Exercise ▸ Of the entries below, return exactly those lines that fall between the one containing "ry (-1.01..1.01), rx" and the one containing "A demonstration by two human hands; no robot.", the two end lines included.

Input ▸
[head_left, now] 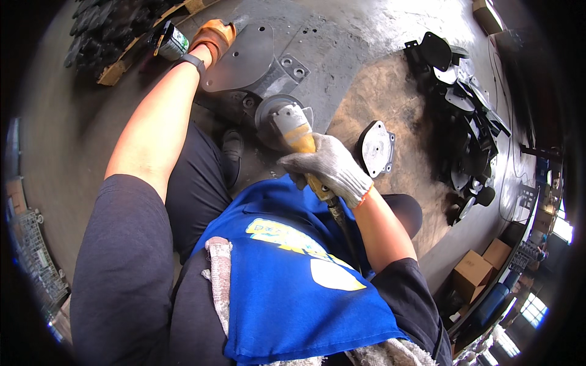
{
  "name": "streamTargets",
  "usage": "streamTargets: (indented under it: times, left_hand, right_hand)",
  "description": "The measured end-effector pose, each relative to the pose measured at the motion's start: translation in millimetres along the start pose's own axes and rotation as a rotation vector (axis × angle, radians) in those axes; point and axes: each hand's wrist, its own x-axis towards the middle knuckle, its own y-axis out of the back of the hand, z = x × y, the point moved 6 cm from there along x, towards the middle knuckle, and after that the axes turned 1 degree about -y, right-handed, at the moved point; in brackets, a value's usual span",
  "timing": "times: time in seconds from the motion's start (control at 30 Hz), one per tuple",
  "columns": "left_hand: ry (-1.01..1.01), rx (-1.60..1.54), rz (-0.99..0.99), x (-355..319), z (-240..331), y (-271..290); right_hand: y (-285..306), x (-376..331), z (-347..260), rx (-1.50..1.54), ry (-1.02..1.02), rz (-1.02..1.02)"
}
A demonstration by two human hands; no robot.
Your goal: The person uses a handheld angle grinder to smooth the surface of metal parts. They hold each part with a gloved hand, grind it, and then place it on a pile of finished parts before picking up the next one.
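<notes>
From the head camera, two plain brown cardboard boxes (pixel 478 268) stand at the lower right beside a dark bench edge, and another pale box (pixel 487 13) lies at the top right corner; at the upper left a small white and green can (pixel 173 41) lies tilted against a wooden pallet (pixel 125 61) stacked with dark, lumpy metal parts. A yellow and white printed patch shows on the blue apron (pixel 293 287) covering the person's lap, its cloth smooth against the frayed pale rag (pixel 220 274) tucked beside it. The right hand (pixel 332 168), in a knitted grey-white glove with an orange cuff, is wrapped tight around the yellow body of an angle grinder (pixel 293 128), fingers curled fully over the handle, a dark cable trailing from its rear toward the lap. The grinder's round guard and disc rest against the edge of a flat grey steel plate (pixel 244 58) on the concrete floor (pixel 73 122), near a bolted bracket with round holes. The left hand (pixel 213 35), in an orange glove with a dark wrist band, lies pressed on the far rim of that plate; whether its fingers curl under the edge cannot be told. A round, pale cast flange (pixel 375 148) stands just right of the gloved hand on a rusty brown sheet. A heap of black cut metal plates (pixel 458 91) lies well apart at right.
</notes>
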Motion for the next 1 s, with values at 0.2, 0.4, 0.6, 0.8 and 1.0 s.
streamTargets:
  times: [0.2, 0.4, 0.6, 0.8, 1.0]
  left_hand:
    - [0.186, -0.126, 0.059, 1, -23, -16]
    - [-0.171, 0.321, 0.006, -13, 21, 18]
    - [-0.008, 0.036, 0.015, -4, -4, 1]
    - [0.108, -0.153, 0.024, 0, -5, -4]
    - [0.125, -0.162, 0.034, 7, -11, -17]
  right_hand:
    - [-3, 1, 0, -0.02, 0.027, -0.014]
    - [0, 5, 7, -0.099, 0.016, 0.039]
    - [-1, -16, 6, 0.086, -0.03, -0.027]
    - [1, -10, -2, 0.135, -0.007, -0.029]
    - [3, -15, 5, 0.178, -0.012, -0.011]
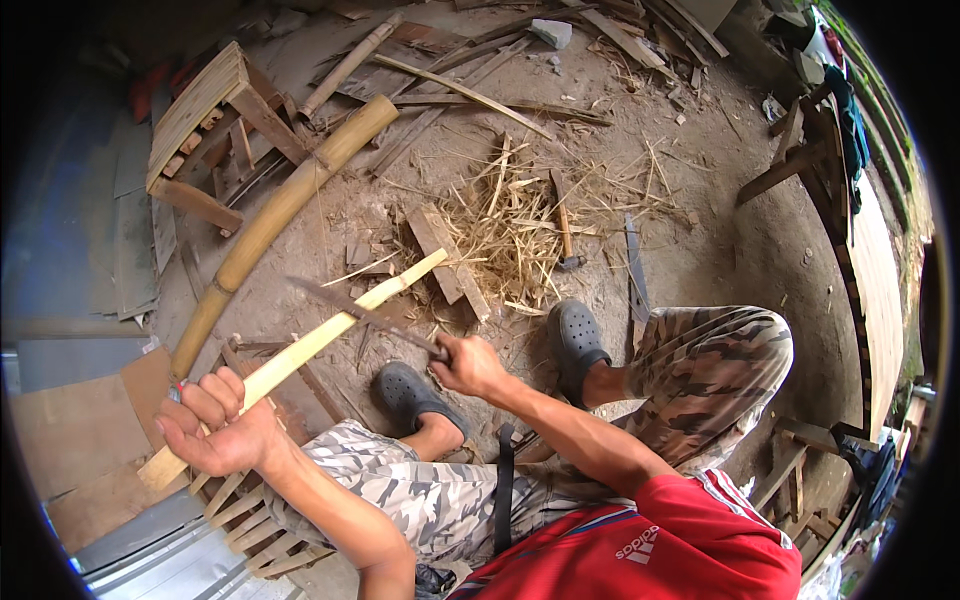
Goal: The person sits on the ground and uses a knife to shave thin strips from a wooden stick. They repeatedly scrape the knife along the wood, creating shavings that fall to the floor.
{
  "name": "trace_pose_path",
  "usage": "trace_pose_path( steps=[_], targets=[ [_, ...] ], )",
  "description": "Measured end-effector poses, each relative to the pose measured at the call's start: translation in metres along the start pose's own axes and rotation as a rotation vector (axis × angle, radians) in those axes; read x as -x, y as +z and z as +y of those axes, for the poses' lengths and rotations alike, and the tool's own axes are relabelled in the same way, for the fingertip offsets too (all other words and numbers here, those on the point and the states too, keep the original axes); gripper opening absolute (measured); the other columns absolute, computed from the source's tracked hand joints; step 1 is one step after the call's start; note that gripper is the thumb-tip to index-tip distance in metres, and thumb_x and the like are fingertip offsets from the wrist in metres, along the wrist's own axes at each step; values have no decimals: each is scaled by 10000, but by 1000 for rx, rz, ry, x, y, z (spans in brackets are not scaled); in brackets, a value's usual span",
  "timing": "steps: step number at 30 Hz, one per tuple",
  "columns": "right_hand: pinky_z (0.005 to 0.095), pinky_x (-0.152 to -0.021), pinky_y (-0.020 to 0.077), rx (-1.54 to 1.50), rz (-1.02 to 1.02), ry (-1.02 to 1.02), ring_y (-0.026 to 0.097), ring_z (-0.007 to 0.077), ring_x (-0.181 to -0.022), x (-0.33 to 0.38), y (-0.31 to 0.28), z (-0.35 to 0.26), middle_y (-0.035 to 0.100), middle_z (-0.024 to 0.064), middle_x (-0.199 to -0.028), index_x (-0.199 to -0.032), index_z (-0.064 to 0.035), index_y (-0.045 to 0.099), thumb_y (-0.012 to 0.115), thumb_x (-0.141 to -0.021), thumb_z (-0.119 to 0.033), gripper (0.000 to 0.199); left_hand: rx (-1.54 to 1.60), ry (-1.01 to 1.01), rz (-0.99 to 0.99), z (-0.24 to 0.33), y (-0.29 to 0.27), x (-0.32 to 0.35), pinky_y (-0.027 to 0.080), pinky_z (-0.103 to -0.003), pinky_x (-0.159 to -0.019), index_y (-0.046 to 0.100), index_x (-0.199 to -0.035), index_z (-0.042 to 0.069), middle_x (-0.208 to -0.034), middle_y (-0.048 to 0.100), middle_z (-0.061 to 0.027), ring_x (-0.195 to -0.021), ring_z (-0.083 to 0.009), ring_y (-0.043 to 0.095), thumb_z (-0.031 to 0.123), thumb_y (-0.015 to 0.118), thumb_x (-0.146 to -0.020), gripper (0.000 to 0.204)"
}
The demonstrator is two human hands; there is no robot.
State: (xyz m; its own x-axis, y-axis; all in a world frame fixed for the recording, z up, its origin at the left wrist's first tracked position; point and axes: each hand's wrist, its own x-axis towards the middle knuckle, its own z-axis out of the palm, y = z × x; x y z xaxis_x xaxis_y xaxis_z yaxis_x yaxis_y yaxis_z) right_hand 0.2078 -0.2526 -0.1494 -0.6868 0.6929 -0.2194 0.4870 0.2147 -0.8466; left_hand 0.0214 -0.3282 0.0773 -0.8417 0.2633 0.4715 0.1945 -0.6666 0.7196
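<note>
My left hand (215, 420) is closed round the lower end of a pale split bamboo strip (295, 352). The strip slants up and away to the right, and its far end lies over a short board (436, 245) on the ground. In my right hand (470, 366) is the handle of a long, dark-bladed knife (385, 324). Its blade points to the upper left and crosses the strip toward the strip's far half. Whether the edge bites into the bamboo, I cannot tell.
Pale shavings (515, 235) are heaped ahead, with a hammer (563, 225) beside them. A thick bamboo pole (262, 235) leans by a slatted wooden stool (250, 110) at left. A flat grey blade (636, 262) lies near my right shoe (577, 345). Wood scraps lie at the back.
</note>
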Motion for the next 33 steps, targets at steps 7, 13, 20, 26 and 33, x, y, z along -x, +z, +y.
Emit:
trace_pose_path(
  steps=[7, 13, 20, 26, 33],
  targets=[
    [523, -684, 512, -104, 189, 155, 640, 459, -717, -22, 34, 12, 623, 272, -704, -842, -7, 616, 615, -808, -238, 234, -109, 17, 233, 0, 6, -4, 139, -262, -449, 158, -641, 195, -498, 121, 40, -427, -89, 115, 330, 446, -977, 463],
    [507, -650, 552, 1, 173, 411, 672, 428, -723, -30, 32, 56, 655, 274, -729, -839, -15, 658, 572, -852, -250, 251, -186, 37, 321, -2, 17, 0, 177, -251, -434, 162, -637, 196, -493, 127, 31, -422, -95, 135, 337, 436, -982, 463],
    [534, -654, 523, -19, 37, 86, 640, 454, -668, 4, 6, 10, 650, 230, -695, -822, -37, 584, 594, -831, -245, 208, 12, -29, -37, -1, -9, -5, 159, -267, -441, 185, -636, 200, -486, 151, 35, -415, -93, 136, 338, 425, -1000, 458],
    [524, -709, 523, -71, 190, 245, 651, 447, -724, -16, 18, 20, 647, 256, -715, -806, -26, 622, 607, -832, -258, 234, 199, -115, -402, 3, -19, -8, 133, -280, -452, 209, -649, 197, -490, 158, 41, -429, -88, 112, 330, 437, -1000, 440],
    [539, -690, 506, -103, 167, 85, 637, 446, -714, -8, 32, 4, 629, 258, -695, -822, -53, 629, 611, -809, -259, 207, 90, -46, -234, 4, -19, -3, 132, -281, -455, 199, -648, 196, -497, 145, 39, -437, -88, 108, 329, 452, -995, 450]
  ],
)
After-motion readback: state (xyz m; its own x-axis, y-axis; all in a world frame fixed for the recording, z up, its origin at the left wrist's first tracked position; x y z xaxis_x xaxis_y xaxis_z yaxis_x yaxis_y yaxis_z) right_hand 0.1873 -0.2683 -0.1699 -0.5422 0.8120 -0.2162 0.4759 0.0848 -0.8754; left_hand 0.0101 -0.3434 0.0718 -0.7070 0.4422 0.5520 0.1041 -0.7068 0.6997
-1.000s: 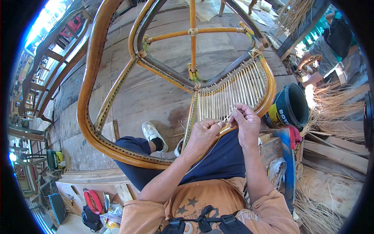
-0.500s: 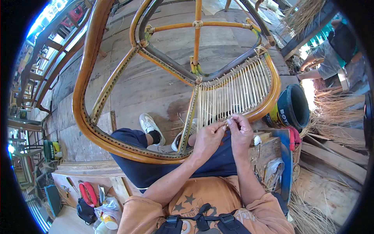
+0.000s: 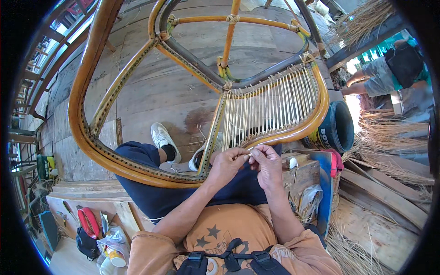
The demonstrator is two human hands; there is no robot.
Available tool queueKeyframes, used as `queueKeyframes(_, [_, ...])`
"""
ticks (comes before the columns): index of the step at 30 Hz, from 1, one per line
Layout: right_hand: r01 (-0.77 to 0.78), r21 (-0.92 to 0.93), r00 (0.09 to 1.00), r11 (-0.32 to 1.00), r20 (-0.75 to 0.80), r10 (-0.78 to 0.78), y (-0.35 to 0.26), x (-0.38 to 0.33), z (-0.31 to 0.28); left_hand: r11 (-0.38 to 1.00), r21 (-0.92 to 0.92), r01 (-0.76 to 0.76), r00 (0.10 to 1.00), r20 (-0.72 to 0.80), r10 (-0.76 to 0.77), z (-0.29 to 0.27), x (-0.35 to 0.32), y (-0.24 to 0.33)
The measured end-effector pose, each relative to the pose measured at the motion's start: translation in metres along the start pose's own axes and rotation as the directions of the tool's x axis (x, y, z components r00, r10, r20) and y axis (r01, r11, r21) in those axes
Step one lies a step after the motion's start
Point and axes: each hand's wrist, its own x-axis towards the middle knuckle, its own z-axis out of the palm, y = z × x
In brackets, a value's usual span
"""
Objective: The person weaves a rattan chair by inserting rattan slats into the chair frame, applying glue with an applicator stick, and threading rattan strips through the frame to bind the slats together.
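A large rattan chair frame [image 3: 75,103] of glossy orange-brown poles leans over my lap, its inner edges lined with small drilled holes. Pale cane strands [image 3: 280,103] run side by side across the right-hand section, from the dark inner rail to the curved outer pole. Just below that section's near edge, my left hand [image 3: 225,168] and my right hand [image 3: 268,170] meet with fingertips pinched together. A small piece of pale cane strand [image 3: 250,155] shows between them; most of it is hidden by the fingers.
A dark bucket [image 3: 340,123] stands right of the frame, with heaps of loose cane [image 3: 389,135] beyond it. A person [image 3: 380,73] bends over at the far right. Next to my right arm is a wooden box [image 3: 302,178]; a bagged cup [image 3: 115,256] sits at lower left.
Both hands have come slightly down and left, off the woven section's near edge, still pinched together. The whole view has shifted a little. The person at far right has moved.
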Motion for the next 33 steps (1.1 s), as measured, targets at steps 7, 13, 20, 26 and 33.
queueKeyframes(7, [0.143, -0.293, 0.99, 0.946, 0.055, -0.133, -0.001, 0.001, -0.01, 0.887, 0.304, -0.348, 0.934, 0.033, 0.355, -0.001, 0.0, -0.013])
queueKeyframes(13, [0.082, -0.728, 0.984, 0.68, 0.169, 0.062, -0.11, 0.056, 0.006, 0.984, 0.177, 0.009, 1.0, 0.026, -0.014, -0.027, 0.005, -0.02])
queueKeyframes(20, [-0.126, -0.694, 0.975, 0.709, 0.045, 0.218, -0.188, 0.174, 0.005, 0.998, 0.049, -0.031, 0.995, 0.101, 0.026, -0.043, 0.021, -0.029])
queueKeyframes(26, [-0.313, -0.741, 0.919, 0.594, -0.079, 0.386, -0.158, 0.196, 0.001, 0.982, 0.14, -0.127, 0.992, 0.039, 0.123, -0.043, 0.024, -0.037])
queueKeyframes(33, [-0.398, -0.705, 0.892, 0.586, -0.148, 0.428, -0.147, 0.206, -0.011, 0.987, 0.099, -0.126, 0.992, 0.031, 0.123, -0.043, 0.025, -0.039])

Solution ▸
  "columns": "left_hand: ry (-1.01..1.01), rx (-1.60..1.54), rz (-0.99..0.99), x (-355..319), z (-240..331), y (-271..290); right_hand: y (-285..306), x (-376..331), z (-347..260), rx (-1.50..1.54), ry (-1.02..1.02), rz (-1.02..1.02)"
}
A demonstration by two human hands; no robot.

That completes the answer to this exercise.